[Task description]: What's required is a verbatim printout of all the data.

[Input]:
__________

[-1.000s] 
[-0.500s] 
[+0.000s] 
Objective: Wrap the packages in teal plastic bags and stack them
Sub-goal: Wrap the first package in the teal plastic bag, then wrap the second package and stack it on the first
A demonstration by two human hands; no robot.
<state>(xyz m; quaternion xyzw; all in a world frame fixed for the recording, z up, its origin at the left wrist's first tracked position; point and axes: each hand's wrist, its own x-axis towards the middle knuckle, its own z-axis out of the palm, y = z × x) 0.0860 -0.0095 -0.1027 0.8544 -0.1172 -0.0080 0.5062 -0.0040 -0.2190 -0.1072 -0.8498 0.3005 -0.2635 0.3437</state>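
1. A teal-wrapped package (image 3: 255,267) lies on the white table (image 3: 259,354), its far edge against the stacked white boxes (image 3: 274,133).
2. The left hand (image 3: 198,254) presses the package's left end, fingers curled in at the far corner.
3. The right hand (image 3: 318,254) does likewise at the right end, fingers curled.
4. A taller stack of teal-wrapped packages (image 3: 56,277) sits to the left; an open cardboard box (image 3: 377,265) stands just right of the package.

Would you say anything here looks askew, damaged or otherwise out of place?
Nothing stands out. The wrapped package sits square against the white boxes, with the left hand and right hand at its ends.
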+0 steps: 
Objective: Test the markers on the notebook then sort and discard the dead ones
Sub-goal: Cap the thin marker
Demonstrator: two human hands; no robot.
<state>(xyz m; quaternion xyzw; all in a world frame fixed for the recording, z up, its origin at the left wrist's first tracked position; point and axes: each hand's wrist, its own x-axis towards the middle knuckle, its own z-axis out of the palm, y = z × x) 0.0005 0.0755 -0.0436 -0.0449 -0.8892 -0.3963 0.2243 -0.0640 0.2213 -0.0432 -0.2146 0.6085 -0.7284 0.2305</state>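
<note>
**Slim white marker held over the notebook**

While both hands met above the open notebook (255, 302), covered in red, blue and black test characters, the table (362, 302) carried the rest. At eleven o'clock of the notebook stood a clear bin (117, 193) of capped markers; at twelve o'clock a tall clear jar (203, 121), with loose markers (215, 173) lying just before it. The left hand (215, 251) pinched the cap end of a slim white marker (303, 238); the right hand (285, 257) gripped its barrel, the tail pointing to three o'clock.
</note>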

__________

[Answer to this exercise]:
[-1.000s] 
[-0.500s] 
[+0.000s] 
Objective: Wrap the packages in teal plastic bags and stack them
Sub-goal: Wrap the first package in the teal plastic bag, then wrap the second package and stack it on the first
A demonstration by two human hands; no robot.
<state>(xyz m; quaternion xyzw; all in a world frame fixed for the recording, z up, its origin at the left wrist's first tracked position; point and axes: each hand's wrist, its own x-axis towards the middle knuckle, its own z-axis out of the palm, y = z × x) 0.0860 -0.0095 -0.1027 0.8544 -0.1172 -0.0080 0.5062 -0.0040 -0.2190 -0.1072 -0.8498 0.3005 -0.2635 0.3437</state>
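1. A teal-wrapped package (image 3: 255,267) lies on the white table (image 3: 259,354), its far edge against the stacked white boxes (image 3: 274,133).
2. The left hand (image 3: 198,254) presses the package's left end, fingers curled in at the far corner.
3. The right hand (image 3: 318,254) does likewise at the right end, fingers curled.
4. A taller stack of teal-wrapped packages (image 3: 56,277) sits to the left; an open cardboard box (image 3: 377,265) stands just right of the package.

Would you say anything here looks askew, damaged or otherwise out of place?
Nothing stands out. The wrapped package sits square against the white boxes, with the left hand and right hand at its ends.
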+0 steps: 
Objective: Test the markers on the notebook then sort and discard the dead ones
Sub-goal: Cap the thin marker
Demonstrator: two human hands; no robot.
<state>(xyz m; quaternion xyzw; all in a world frame fixed for the recording, z up, its origin at the left wrist's first tracked position; point and axes: each hand's wrist, its own x-axis towards the middle knuckle, its own z-axis out of the palm, y = z × x) 0.0005 0.0755 -0.0436 -0.0449 -0.8892 -0.3963 0.2243 -0.0640 0.2213 -0.0432 -0.2146 0.6085 -0.7284 0.2305</state>
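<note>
**Slim white marker held over the notebook**

While both hands met above the open notebook (255, 302), covered in red, blue and black test characters, the table (362, 302) carried the rest. At eleven o'clock of the notebook stood a clear bin (117, 193) of capped markers; at twelve o'clock a tall clear jar (203, 121), with loose markers (215, 173) lying just before it. The left hand (215, 251) pinched the cap end of a slim white marker (303, 238); the right hand (285, 257) gripped its barrel, the tail pointing to three o'clock.
</note>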

No further output is expected here.